■ WHAT YOU HAVE TO DO
Find and copy the lines in the records beneath this task that contain the word "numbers".

-=-=-=-=-

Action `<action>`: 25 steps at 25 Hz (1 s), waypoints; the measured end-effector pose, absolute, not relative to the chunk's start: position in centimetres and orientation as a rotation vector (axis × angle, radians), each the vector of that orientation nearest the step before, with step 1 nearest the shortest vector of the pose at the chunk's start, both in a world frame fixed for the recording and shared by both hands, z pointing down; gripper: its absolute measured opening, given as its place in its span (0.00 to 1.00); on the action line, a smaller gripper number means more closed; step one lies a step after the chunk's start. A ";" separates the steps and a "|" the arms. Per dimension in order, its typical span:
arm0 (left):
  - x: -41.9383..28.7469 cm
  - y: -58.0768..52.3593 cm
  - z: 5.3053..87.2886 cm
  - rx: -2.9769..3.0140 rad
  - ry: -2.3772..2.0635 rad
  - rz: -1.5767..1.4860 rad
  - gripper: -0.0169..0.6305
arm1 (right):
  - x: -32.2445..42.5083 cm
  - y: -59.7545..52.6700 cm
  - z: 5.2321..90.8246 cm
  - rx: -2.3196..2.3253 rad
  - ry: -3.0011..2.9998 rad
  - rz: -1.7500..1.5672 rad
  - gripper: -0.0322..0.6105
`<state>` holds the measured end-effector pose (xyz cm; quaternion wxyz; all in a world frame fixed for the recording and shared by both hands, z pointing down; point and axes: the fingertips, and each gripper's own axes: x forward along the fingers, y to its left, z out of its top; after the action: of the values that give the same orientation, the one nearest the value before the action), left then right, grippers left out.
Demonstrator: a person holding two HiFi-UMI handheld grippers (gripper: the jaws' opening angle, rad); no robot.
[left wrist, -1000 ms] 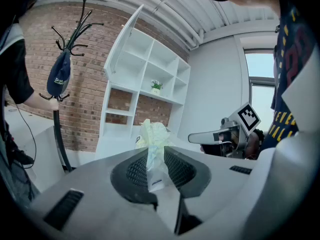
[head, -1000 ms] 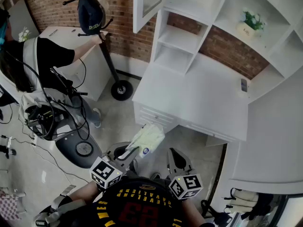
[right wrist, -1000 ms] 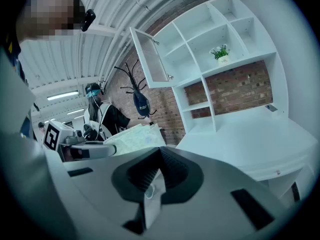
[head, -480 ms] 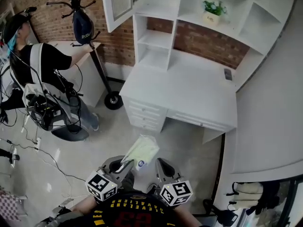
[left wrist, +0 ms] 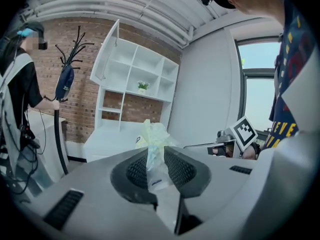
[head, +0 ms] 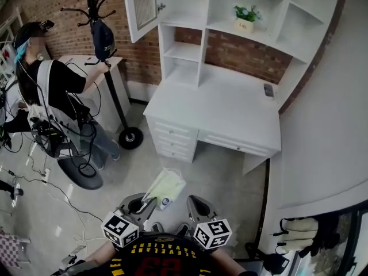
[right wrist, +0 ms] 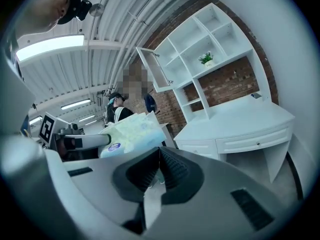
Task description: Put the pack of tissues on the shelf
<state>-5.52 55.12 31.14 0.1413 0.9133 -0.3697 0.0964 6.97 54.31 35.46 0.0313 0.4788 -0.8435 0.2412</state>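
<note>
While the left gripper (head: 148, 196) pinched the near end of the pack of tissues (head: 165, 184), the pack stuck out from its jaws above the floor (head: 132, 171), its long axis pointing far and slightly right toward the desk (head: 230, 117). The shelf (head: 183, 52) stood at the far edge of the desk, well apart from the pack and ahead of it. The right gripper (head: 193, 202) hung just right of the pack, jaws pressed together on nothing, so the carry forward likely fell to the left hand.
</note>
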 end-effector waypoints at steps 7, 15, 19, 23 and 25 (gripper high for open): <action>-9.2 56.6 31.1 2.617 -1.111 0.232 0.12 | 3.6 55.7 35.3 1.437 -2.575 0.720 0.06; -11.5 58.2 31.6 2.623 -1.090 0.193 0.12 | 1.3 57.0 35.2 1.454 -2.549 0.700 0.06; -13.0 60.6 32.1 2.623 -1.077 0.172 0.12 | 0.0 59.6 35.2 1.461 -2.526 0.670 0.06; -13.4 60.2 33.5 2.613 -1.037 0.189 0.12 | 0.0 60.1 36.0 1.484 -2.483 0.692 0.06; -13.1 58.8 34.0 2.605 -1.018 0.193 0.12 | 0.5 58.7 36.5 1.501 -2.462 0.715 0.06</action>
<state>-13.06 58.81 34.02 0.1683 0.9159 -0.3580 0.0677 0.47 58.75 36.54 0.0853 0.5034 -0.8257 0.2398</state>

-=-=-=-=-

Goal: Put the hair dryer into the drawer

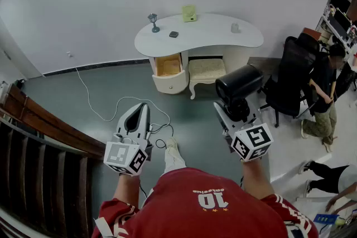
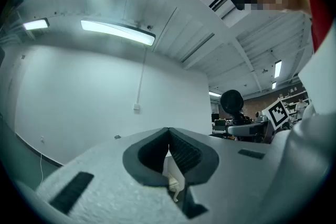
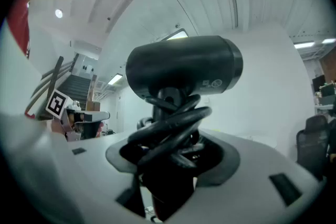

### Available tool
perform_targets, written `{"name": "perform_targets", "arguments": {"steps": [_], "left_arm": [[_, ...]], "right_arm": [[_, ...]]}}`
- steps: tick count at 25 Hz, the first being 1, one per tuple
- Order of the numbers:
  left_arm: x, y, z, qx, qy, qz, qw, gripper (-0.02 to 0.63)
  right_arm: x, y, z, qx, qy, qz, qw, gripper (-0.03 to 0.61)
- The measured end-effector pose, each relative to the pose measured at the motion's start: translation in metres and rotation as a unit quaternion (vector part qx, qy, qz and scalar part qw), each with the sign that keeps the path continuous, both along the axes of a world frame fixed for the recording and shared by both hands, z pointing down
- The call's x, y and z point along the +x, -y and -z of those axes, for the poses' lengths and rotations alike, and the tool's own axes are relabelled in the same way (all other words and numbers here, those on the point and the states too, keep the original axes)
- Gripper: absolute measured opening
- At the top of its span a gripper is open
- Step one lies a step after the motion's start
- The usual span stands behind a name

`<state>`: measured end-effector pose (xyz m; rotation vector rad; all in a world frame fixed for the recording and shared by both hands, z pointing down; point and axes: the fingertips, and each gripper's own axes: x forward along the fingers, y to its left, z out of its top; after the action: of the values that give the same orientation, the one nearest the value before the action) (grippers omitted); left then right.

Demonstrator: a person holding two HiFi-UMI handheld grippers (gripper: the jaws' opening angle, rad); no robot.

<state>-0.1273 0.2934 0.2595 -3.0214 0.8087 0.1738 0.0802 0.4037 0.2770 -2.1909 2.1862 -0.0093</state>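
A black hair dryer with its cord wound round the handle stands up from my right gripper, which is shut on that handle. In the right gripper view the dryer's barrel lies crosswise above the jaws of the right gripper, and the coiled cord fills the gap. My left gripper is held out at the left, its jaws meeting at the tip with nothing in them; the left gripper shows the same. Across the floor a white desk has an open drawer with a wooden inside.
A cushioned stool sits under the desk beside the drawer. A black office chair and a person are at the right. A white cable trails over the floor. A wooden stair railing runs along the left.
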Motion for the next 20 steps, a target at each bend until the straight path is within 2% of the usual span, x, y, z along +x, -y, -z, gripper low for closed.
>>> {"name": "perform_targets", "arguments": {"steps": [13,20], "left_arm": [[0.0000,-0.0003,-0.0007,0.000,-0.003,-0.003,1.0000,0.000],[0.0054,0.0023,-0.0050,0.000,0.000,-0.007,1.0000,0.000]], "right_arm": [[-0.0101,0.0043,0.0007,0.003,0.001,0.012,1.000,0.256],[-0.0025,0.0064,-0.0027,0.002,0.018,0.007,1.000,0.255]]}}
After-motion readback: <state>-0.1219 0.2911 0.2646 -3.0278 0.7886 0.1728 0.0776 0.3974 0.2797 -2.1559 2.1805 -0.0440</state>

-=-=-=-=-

■ WRITTEN SOLUTION
- Order of the numbers:
- The call's x, y and z point along the +x, -y and -z of those axes, for the poses' lengths and rotations alike, and the tool's own axes are relabelled in the same way (all other words and numbers here, those on the point and the states too, keep the original axes)

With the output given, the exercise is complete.